Quick and dirty capital gains tax calculations

Masochist that I am, I file my own taxes. This is pretty annoying, and the more stuff you do, the more annoying it gets. I've previously written quick and dirty tax calculations for sole proprietors and the self-employed, and for the Earned Income Credit and Retirement Savings Contribution Credit.

I've started day trading with a small amount of money in the Robinhood app (this is just gambling for fun, not any kind of retirement/savings/etc. plan), and since I'm good/lucky I'm going to generate capital gains for the first time this year.

I've spent most of today figuring out how the capital gains tax system works. The point of this post is if you're interested in filing your own taxes and don't want to have to go through dozens of worksheets figuring out which forms you really need to file.

All the below only applies to capital gains and losses realized in a taxable brokerage account. No houses, S corporations, losses/casualties, conflict-of-interest sales, etc. Just buying and selling publicly traded securities at arm's length.

Dividends

If you receive dividends during the tax year, you'll receive a 1099-DIV with the amount of your dividends in box 1a. You report that number on Form 1040, line 9a.

Qualified Dividends

Some or all of your dividends may be reported in box 1b on form 1099-DIV. These may be qualified dividends, but they may not be!

Dividends reported in box 1b on form 1099-DIV are only actually qualified dividends if you held the security for 61 of the 121 days beginning 60 days before the ex-dividend date. You may need to calculate this manually.

If you held the security for 61 of those 121 days (the days don't have to be consecutive), then report the amount in box 1b on form 1040, line 9b. You'll need that number later.

Fill out Schedule D

If you realize capital gains during the year, fill out Form 1040 Schedule D.

In Part I you report your short term gains and losses (securities sold 1 year or sooner after purchasing them).

In Part II you report your long term gains and losses (securities sold more than 1 year after purchasing them).

In Part III you calculate your total capital gain or loss from the tax year. The key thing to note here is that while short term capital gains are taxed less favorably than long term capital gains, short term capital losses can offset long term capital gains.
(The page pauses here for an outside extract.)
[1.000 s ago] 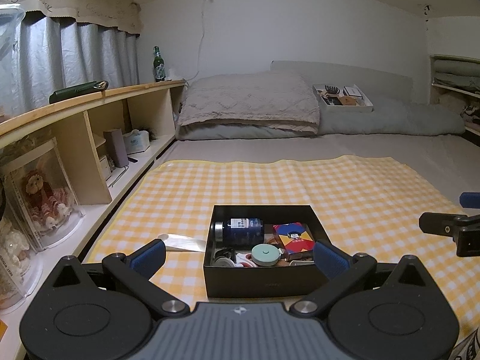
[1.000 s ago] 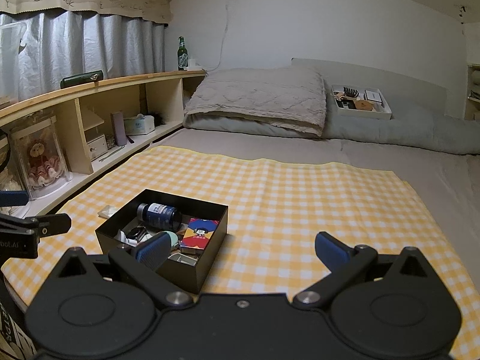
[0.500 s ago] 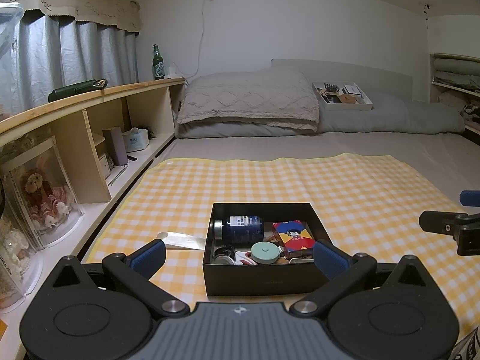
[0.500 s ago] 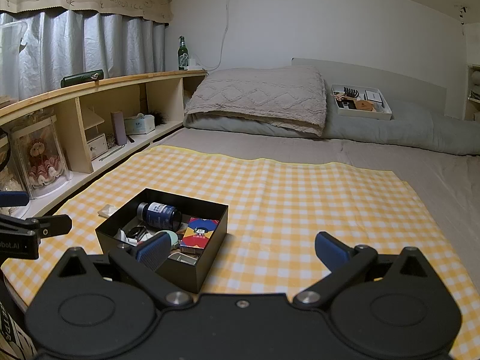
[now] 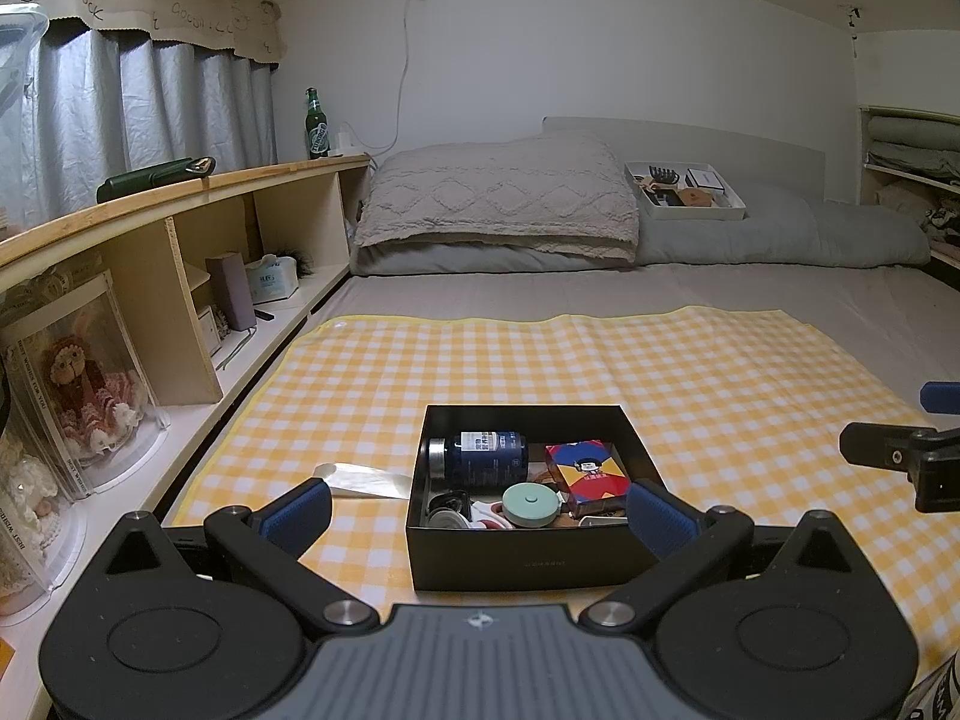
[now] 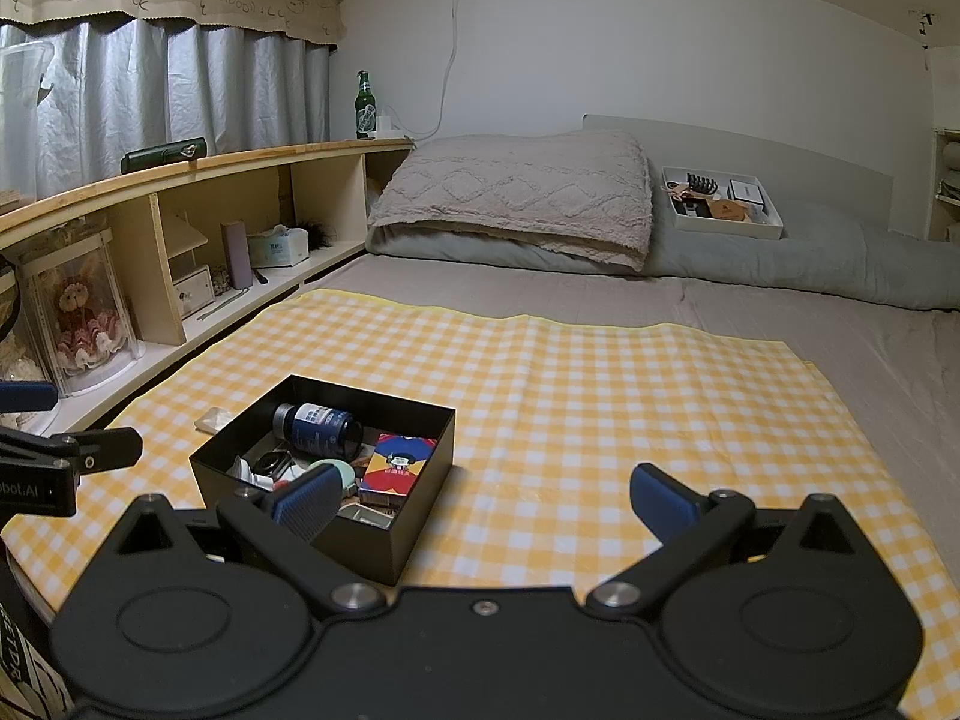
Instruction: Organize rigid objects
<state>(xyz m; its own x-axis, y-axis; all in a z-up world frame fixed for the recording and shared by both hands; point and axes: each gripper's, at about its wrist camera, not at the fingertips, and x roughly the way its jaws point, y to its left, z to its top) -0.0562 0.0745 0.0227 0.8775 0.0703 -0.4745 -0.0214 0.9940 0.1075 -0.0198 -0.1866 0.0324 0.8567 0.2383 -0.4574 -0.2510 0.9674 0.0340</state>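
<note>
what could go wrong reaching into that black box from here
Both grippers are open and empty. The black box is crowded: the dark blue bottle lies on its side and may roll, and the mint round case sits against the colourful card box, so wide fingers might snag a neighbour. The box might slide on the checked cloth.

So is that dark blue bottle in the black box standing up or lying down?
Lying down. The dark blue bottle rests on its side in the black box, cap pointing toward the shelf side, label facing up.
</note>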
There are two numbers you need to take away from this form. First, enter your total capital gain from Schedule D, line 16 on Form 1040, line 13. Second, note EITHER your long-term capital gains on line 15 OR your long-term capital gains less your short-term capital losses on line 16, whichever is SMALLER. You'll need this number in a moment.

Calculate your taxes!

There's no special line for capital gains taxes compared to other kinds of taxes. You enter your total tax owed, as usual, on Form 1040, line 44. Here's how to calculate it.
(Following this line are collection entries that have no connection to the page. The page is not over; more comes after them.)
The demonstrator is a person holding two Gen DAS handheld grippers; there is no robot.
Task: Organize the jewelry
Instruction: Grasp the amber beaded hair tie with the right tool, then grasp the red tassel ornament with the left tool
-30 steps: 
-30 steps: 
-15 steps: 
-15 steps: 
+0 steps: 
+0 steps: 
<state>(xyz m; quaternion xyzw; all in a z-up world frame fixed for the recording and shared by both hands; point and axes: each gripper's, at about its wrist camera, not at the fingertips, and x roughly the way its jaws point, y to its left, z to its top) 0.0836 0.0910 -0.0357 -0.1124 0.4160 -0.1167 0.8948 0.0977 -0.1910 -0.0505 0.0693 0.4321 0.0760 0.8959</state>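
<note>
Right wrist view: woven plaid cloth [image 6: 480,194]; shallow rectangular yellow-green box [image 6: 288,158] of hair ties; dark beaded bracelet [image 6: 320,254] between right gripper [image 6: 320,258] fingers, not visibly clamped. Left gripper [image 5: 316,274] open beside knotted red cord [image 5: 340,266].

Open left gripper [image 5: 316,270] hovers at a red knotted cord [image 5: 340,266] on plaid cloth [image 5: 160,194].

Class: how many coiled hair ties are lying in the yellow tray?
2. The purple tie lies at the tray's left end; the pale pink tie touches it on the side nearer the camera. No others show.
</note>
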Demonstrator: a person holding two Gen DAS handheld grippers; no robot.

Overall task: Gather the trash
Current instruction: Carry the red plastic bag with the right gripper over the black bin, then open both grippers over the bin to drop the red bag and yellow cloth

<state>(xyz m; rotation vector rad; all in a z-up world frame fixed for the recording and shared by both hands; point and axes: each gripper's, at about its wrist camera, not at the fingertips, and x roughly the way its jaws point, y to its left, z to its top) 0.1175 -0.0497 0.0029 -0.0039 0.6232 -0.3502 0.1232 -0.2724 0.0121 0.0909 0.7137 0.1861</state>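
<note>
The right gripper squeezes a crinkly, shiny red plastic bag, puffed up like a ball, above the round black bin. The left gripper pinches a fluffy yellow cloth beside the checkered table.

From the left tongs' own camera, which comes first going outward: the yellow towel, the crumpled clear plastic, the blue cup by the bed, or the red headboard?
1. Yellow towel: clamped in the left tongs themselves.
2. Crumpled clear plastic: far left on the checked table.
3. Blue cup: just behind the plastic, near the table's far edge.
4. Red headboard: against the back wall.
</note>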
Take your total taxable income on Form 1040, line 43 and subtract your actually qualified dividends from line 9b and your long term capital gains (less short term losses, if applicable) from Schedule D, line 15 or 16, whichever is smaller. The remaining amount is the part of your income subject to regular income tax rates. Calculate your income taxes on that amount using the Tax Table in Form 1040 Instructions.

Now there are three possible situations
  1. If the part of your income subject to regular income tax rates is LESS than $37,450(single or married filing separately)/$74,900(married filing jointly)/$50,200(head of household), subtract the difference from your qualified dividends and net long term capital gains. That difference is tax-free. Then multiply the remainder of your qualified dividends and net long term capital gains by 15%. Add that amount to your ordinary income tax amount, and write the total on Form 1040, line 44.
  2. If the part of your income subject to regular income tax rates is BETWEEN the amounts above and $413,200(single)/$232,425(married filing separately)/$464,850(married filing jointly)/$439,000(head of household), then multiply the entire amount of your qualified dividends and net long term capital gains by 15%, add that amount to your ordinary income tax amount, and write the total on Form 1040, line 44.
  3. Finally, if your income subject to regular income tax rates is ABOVE the amounts above, or any portion of your qualified dividends and net long term capital gains takes your total taxable income (Form 1040, line 43) above those amounts, the excess amount is taxed at a total rate of 20% (add an additional 5% of the excess amount to the amount calculated in step 2). Add that amount to your tax owed and write it on Form 1040, line 44.
Net Investment Income Tax

Relatedly, although not strictly speaking part of the capital gains tax framework, if your Adjusted Gross Income is above $125,000(married filing separately)/$200,000(singe and head of household)/$250,000(married filing jointly) then you have to file form 8960 and pay an additional 3.8% tax on all "Net Investment Income" in excess of the income threshold. Report that amount on Form 1040, line 62.